I have a spark data frame and I want to do array = np.array(df.collect()) on all my columns except on the first one (which I want to select by name or number). How do I do that?

pault
  • 37,170
  • 13
  • 92
  • 132
LN_P
  • 1,268
  • 2
  • 18
  • 33
  • Use `drop`: `array = np.array(df.drop("some_column_to_exclude").collect())` or a list comp: `array = np.array(df.select(*[c for c in df.columns if c != "some_column_to_exclude"]).collect())`. Looking for a dupe... – pault Nov 01 '18 at 17:28

2 Answers2

1

I did it that way:

s = list(set(con.columns) - {'FAULTY'}) 

array = np.array(con.select(s).collect())
LN_P
  • 1,268
  • 2
  • 18
  • 33
  • 1
    This is fine as long as you don't care about maintaining the order of the columns.

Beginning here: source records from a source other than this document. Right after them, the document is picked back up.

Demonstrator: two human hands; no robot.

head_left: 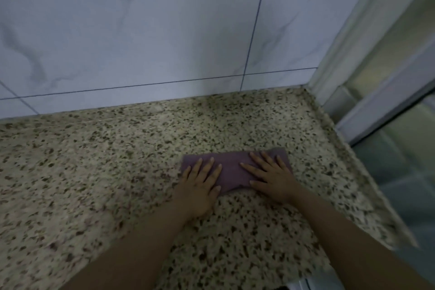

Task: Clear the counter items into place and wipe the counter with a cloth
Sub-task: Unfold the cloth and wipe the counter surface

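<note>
Head view: the speckled beige granite counter [117, 160] shows no loose items, so clearing looks done and wiping is underway. Both the left hand [200, 183] and right hand [273, 175] press flat, fingers spread, on the folded purple cloth [231, 167] toward the right end. Dirt or moisture is unreadable; the counter's left stretch is cut off.
</note>
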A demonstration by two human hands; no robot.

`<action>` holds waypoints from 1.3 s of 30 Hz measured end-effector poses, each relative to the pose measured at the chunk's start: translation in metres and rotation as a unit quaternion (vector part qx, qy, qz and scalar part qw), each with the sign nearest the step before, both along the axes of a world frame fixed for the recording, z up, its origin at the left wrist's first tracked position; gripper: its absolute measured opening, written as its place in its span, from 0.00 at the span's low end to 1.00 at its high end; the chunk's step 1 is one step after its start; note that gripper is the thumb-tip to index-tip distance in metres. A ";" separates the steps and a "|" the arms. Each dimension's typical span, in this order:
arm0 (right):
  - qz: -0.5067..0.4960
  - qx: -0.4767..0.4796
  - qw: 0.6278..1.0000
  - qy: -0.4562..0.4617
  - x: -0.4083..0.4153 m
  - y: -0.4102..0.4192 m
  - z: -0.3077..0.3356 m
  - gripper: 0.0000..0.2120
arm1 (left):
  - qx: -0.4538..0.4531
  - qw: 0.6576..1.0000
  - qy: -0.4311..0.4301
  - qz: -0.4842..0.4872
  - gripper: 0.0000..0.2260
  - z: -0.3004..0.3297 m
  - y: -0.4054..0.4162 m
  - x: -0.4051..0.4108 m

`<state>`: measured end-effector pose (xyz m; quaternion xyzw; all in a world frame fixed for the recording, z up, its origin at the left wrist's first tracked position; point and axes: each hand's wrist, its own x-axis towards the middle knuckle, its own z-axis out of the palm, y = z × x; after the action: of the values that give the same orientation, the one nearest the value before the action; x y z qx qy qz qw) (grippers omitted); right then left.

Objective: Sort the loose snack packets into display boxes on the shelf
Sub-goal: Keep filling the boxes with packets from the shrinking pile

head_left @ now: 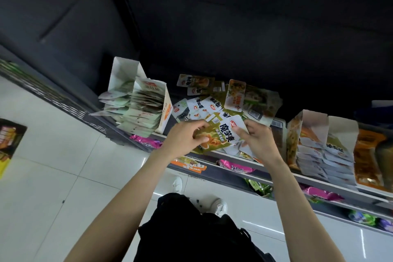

However, using `drop` here would be my recommendation. `array = np.array(df.drop("FAULTY").collect())`. Or since it's the first column, you can do `array = np.array(con.select(con.columns[1:]).collect())` – pault Nov 01 '18 at 17:34
0

You can try,

first_col = 'name_of_your_first_column' 
df_exclude = df.select([cols for cols in df.columns if cols not in first_col]).collect()
pvy4917
  • 1,599
  • 15
  • 22